= Marisa J. Fuentes =

American historian

Marisa J. Fuentes is a writer, historian, and academic from the United States. She is an Associate Professor of Women & Gender Studies and History and the Presidential Term Chair in African American History at Rutgers University, where she has taught since 2009.

== Career ==
Fuentes is a historian of the seventeenth- and eighteenth-century Atlantic world; her work focuses more specifically on slavery, race, gender, and sexuality in the early modern Caribbean. Her book Dispossessed Lives: Enslaved Women, Violence, and the Archive (2016), which developed new historical methodologies for understanding and thinking about the difficult-to-access experiences of enslaved women in eighteenth-century Bridgetown, Barbados, won the 2016 Berkshire Conference of Women Historians Book Prize, the 2017 Caribbean Studies Association Barbara Christian Prize, and the 2017 Association of Black Women Historians Letitia Woods Brown Memorial Book Award.

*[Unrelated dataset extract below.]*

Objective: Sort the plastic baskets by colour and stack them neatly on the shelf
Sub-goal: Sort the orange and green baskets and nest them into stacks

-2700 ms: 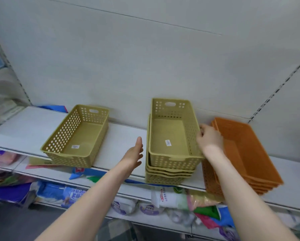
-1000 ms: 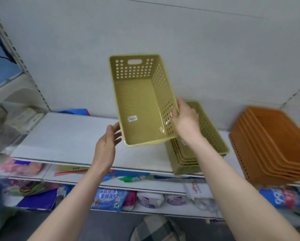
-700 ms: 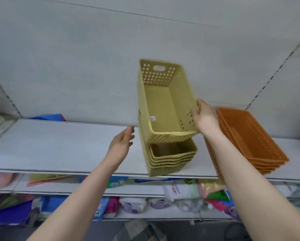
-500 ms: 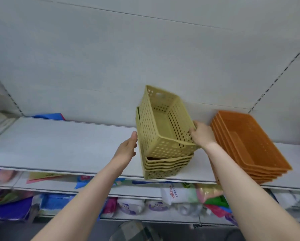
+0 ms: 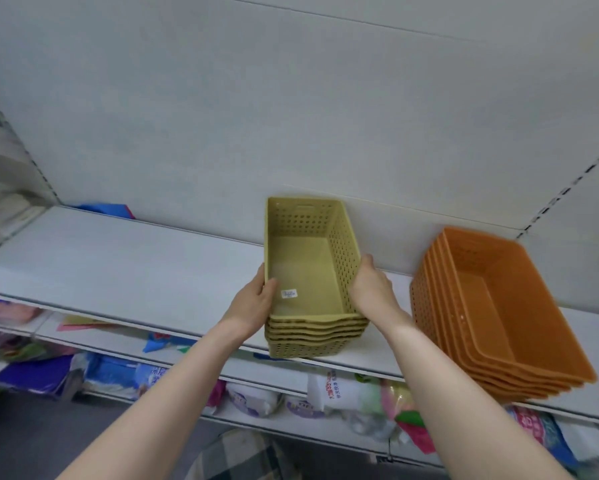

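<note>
A stack of several olive-yellow perforated baskets (image 5: 305, 271) stands on the white shelf (image 5: 125, 271), nested one in another. The top basket sits level in the stack, with a small white label on its floor. My left hand (image 5: 256, 299) grips the top basket's left rim, thumb over the edge. My right hand (image 5: 371, 289) holds its right wall. To the right, a stack of several orange baskets (image 5: 492, 306) rests tilted on the same shelf.
A grey back panel rises behind the shelf. A blue item (image 5: 107, 209) lies at the shelf's back left. The lower shelf (image 5: 291, 403) holds several packaged goods and bags. A slotted upright (image 5: 568, 188) runs at the right.
The olive basket, held tilted above the stack in my right hand, has come down and nested level on top. My left hand has moved in and taken its left rim.
</note>
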Action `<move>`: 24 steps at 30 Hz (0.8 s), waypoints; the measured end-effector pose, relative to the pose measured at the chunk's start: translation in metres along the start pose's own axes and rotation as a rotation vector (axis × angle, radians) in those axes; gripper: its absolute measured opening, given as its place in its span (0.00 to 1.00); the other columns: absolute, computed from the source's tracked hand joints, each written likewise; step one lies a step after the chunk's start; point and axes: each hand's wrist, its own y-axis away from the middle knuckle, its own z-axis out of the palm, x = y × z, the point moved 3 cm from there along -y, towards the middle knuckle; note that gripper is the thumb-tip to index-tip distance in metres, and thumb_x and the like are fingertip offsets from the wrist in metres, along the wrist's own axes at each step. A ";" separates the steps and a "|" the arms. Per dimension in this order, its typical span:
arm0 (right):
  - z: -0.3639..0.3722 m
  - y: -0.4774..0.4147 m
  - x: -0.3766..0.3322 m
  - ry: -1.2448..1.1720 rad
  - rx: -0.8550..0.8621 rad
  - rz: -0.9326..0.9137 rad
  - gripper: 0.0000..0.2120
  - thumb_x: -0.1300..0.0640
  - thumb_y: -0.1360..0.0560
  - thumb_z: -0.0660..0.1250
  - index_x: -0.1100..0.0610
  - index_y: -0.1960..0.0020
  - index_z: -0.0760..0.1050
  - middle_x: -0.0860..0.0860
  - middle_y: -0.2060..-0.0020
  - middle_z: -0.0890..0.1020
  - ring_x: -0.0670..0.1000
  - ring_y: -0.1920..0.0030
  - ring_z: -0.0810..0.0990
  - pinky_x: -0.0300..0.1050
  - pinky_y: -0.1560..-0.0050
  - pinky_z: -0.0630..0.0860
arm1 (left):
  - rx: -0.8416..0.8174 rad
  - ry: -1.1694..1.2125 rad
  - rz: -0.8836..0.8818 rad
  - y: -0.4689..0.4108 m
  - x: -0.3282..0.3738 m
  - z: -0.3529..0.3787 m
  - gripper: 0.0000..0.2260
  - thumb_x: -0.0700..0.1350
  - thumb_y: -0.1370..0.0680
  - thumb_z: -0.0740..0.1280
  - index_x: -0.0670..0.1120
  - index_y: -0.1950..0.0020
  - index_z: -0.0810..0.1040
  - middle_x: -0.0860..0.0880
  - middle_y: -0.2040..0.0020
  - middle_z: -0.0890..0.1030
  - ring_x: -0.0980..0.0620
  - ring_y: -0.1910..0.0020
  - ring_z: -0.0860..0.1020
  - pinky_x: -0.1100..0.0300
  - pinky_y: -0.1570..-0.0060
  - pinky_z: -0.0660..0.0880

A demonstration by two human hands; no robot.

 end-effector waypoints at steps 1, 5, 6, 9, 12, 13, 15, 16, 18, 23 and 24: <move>0.000 -0.003 0.001 0.003 -0.022 -0.001 0.20 0.69 0.24 0.51 0.62 0.32 0.60 0.64 0.46 0.78 0.63 0.46 0.77 0.50 0.54 0.69 | 0.012 -0.006 -0.007 0.000 0.000 0.001 0.17 0.48 0.18 0.52 0.56 0.30 0.68 0.54 0.40 0.76 0.51 0.42 0.75 0.57 0.45 0.71; -0.001 -0.005 0.004 -0.004 -0.074 -0.006 0.21 0.68 0.25 0.52 0.62 0.32 0.58 0.64 0.47 0.78 0.64 0.47 0.77 0.50 0.55 0.70 | 0.045 -0.047 -0.032 0.001 -0.004 0.002 0.17 0.50 0.18 0.52 0.56 0.31 0.69 0.50 0.38 0.78 0.48 0.41 0.76 0.51 0.39 0.72; -0.001 -0.004 0.004 -0.008 -0.073 -0.008 0.20 0.68 0.25 0.52 0.63 0.33 0.59 0.64 0.47 0.78 0.64 0.47 0.77 0.50 0.55 0.70 | 0.055 -0.069 -0.035 0.001 -0.003 0.002 0.17 0.50 0.19 0.52 0.56 0.31 0.70 0.50 0.38 0.78 0.48 0.41 0.76 0.51 0.40 0.72; -0.001 -0.004 0.004 -0.029 -0.073 0.000 0.19 0.68 0.25 0.53 0.62 0.34 0.60 0.64 0.47 0.78 0.64 0.47 0.77 0.50 0.55 0.71 | 0.076 -0.169 -0.046 0.002 0.002 0.002 0.16 0.49 0.18 0.52 0.53 0.32 0.71 0.47 0.41 0.79 0.47 0.46 0.75 0.55 0.47 0.71; 0.001 -0.005 0.005 -0.090 -0.084 0.022 0.19 0.65 0.24 0.54 0.60 0.33 0.61 0.62 0.44 0.78 0.63 0.45 0.77 0.51 0.50 0.73 | 0.092 -0.216 -0.034 0.002 0.003 -0.003 0.15 0.47 0.19 0.53 0.49 0.37 0.74 0.45 0.44 0.80 0.44 0.46 0.77 0.56 0.52 0.70; 0.002 -0.003 0.005 -0.122 -0.091 0.024 0.18 0.64 0.23 0.54 0.60 0.33 0.62 0.61 0.43 0.78 0.62 0.44 0.77 0.50 0.49 0.73 | 0.095 -0.227 -0.028 0.002 0.003 -0.006 0.14 0.48 0.19 0.54 0.49 0.39 0.75 0.45 0.44 0.81 0.44 0.46 0.77 0.56 0.53 0.70; 0.004 0.003 0.004 -0.164 -0.097 0.014 0.18 0.62 0.21 0.54 0.60 0.32 0.62 0.61 0.41 0.77 0.61 0.44 0.77 0.50 0.48 0.74 | 0.097 -0.254 -0.022 0.004 0.004 -0.014 0.14 0.49 0.19 0.54 0.49 0.39 0.75 0.45 0.44 0.81 0.44 0.46 0.77 0.55 0.52 0.71; 0.005 0.006 0.003 -0.181 -0.099 0.014 0.18 0.60 0.20 0.54 0.60 0.31 0.63 0.60 0.40 0.77 0.61 0.43 0.77 0.50 0.46 0.74 | 0.094 -0.269 -0.021 0.004 0.005 -0.017 0.14 0.49 0.19 0.54 0.50 0.38 0.75 0.45 0.43 0.81 0.44 0.46 0.77 0.55 0.51 0.71; 0.003 0.013 0.000 -0.210 -0.089 0.023 0.18 0.54 0.19 0.54 0.58 0.31 0.65 0.59 0.37 0.77 0.61 0.40 0.77 0.54 0.40 0.74 | 0.083 -0.319 -0.014 0.007 0.007 -0.020 0.15 0.50 0.19 0.55 0.50 0.35 0.73 0.45 0.42 0.81 0.43 0.44 0.77 0.54 0.49 0.72; -0.038 0.041 0.011 -0.066 0.141 -0.011 0.20 0.54 0.19 0.55 0.56 0.28 0.68 0.57 0.35 0.77 0.61 0.36 0.75 0.51 0.38 0.72 | 0.080 -0.524 0.117 0.017 0.014 -0.018 0.14 0.43 0.21 0.58 0.48 0.34 0.69 0.47 0.44 0.78 0.43 0.47 0.76 0.54 0.51 0.72; -0.051 0.050 0.020 -0.052 0.219 -0.048 0.19 0.57 0.20 0.57 0.56 0.29 0.69 0.58 0.37 0.79 0.61 0.37 0.76 0.51 0.39 0.73 | 0.103 -0.577 0.187 0.020 0.015 -0.016 0.16 0.41 0.22 0.59 0.46 0.34 0.69 0.46 0.42 0.76 0.42 0.44 0.75 0.53 0.49 0.72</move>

Fuentes is also the co-editor of the volume Scarlet and Black: Slavery and Dispossession in Rutgers History (2016) and the co-editor of a 2016 special issue of History of the Present on the ethical and historiographical challenges faced by scholars writing about slavery. Currently she is consulting editor of the Journal of the History of Ideas.

== Publications ==
Books
- Dispossessed Lives: Enslaved Women, Violence and the Archive in the Urban British Caribbean (University of Pennsylvania Press, 2016)
- Scarlet and Black: Slavery and Dispossession in Rutgers History, Volume I co-edited with Deborah Gray White (New Brunswick: Rutgers University Press, 2016)

Journals and Articles

- “Slavery and the Archive” (special issue) History of the Present co- edited with Brian Connolly 6:2 (November 2016): 105-215
- “Power and Historical Figuring: Rachael Pringle Polgreen’s Troubled Archive.” Gender & History Volume 22(3) November 2010: 564-584.